Member of the Virginia House of Delegates from the Fredericksburg district
- In office 1879–1880

Personal details
- Born: Absalom Peyton Rowe November 17, 1817 Spotsylvania County, Virginia, U.S.
- Died: June 1, 1900 (aged 82) Fredericksburg, Virginia, U.S.
- Resting place: Fredericksburg City Cemetery
- Spouse: Almedia Frances Gayle ​ ​(m. 1845)​
- Children: 8, including Maurice
- Relatives: Maurice B. Rowe III (great-grandson)
- Occupation: Politician
- Nickname: Marse Ab

= Absalom P. Rowe =

American politician (1817–1900)

Absalom Peyton Rowe (November 17, 1817 – June 1, 1900) was an American politician from Virginia. He served as mayor of Fredericksburg, Virginia, from 1888 to 1896 and from 1898 to his death. He also served in the Virginia House of Delegates from 1879 to 1880.

==Early life==
Absalom Peyton Rowe was born on November 17, 1817, in Spotsylvania County, Virginia, to George Rowe. His father was a Baptist minister. At the age of five, he moved with his family to Fredericksburg.

==Career==
Rowe worked as a produce merchant in Fredericksburg and after a number of years, he managed a stock farm and worked as a breeder. He served in the Confederate States Army as a quartermaster.

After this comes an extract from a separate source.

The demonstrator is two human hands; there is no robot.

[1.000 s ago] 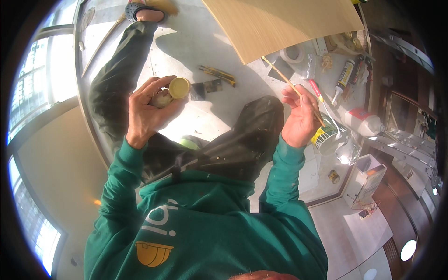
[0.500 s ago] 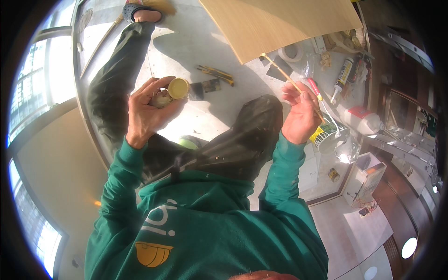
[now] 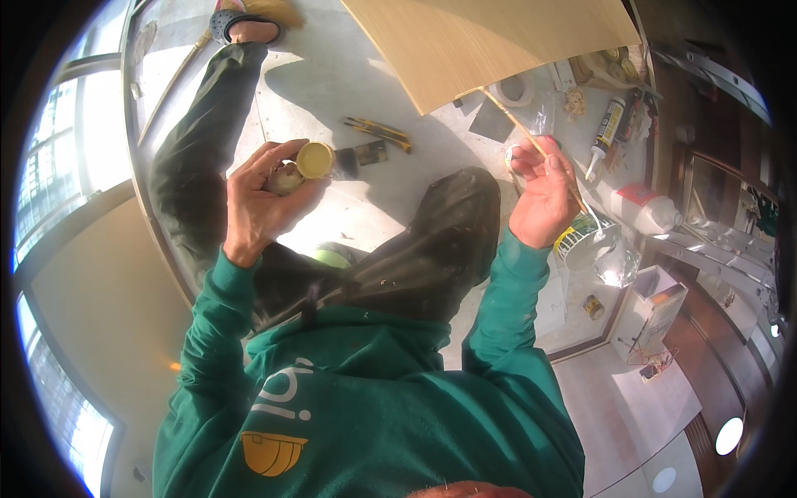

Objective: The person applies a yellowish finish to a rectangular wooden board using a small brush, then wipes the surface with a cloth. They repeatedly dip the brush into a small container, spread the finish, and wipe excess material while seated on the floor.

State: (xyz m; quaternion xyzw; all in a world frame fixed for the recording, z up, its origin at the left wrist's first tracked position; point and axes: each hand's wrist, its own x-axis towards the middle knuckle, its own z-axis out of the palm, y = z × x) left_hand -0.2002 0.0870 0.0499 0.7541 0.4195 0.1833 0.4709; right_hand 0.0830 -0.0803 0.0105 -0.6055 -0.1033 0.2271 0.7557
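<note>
My left hand (image 3: pixel 256 199) is closed around a small round jar (image 3: pixel 315 160) with a pale yellow top or content facing up. A whitish rounded thing (image 3: pixel 285 178) sits under the same fingers; what it is I cannot tell. In a pinch, my right hand (image 3: pixel 544 195) holds a thin wooden stick (image 3: pixel 519 124), slanting up and left. Its far tip is at the lower edge of a light wood-grain panel (image 3: pixel 498 41); whether it touches, I cannot tell.
Yellow-and-black cutters (image 3: pixel 382 133) lie on the floor beyond the jar. To the right are a tape roll (image 3: pixel 512 90), a sealant cartridge (image 3: pixel 608 133), a white bottle (image 3: pixel 643 207) and a tub (image 3: pixel 579 241). A ladder (image 3: pixel 722 266) lies farther right; a broom (image 3: pixel 178 83) is far left.
The stick's tip has moved slightly right along the panel's lower edge, and my right hand has shifted a little right with it. My left hand keeps its hold on the jar.
</note>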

Rowe was a member of the Virginia House of Delegates, representing Fredericksburg, from 1879 to 1880. He served as mayor of Fredericksburg from July 1, 1888, to June 30, 1896, and from July 1, 1898, to his death. He was re-elected as mayor on May 24, 1900, shortly before his death. While mayor, he helped support the building of the Mary Washington statue in Fredericksburg.

Rowe was the first president of the Agricultural Society.

==Personal life==
Rowe married Almedia Frances Gayle, daughter of Fanny (née Gatewood) and Josiah P. Gayle, on June 2, 1845. They had eight children, including Maurice Broaddus, Josiah P., A. Prescott and Alvin T. His son Maurice was a state delegate and his son Josiah also served as mayor of Fredericksburg. His grandson Josiah P. Rowe Jr. also served as mayor of Fredericksburg. His great-grandson was Maurice B. Rowe III. Rowe was a member of the Baptist Church in Fredericksburg. He went by the nickname "Marse Ab".

Rowe died on June 1, 1900, at his home on Hanover Street in Fredericksburg. He was buried in Fredericksburg City Cemetery.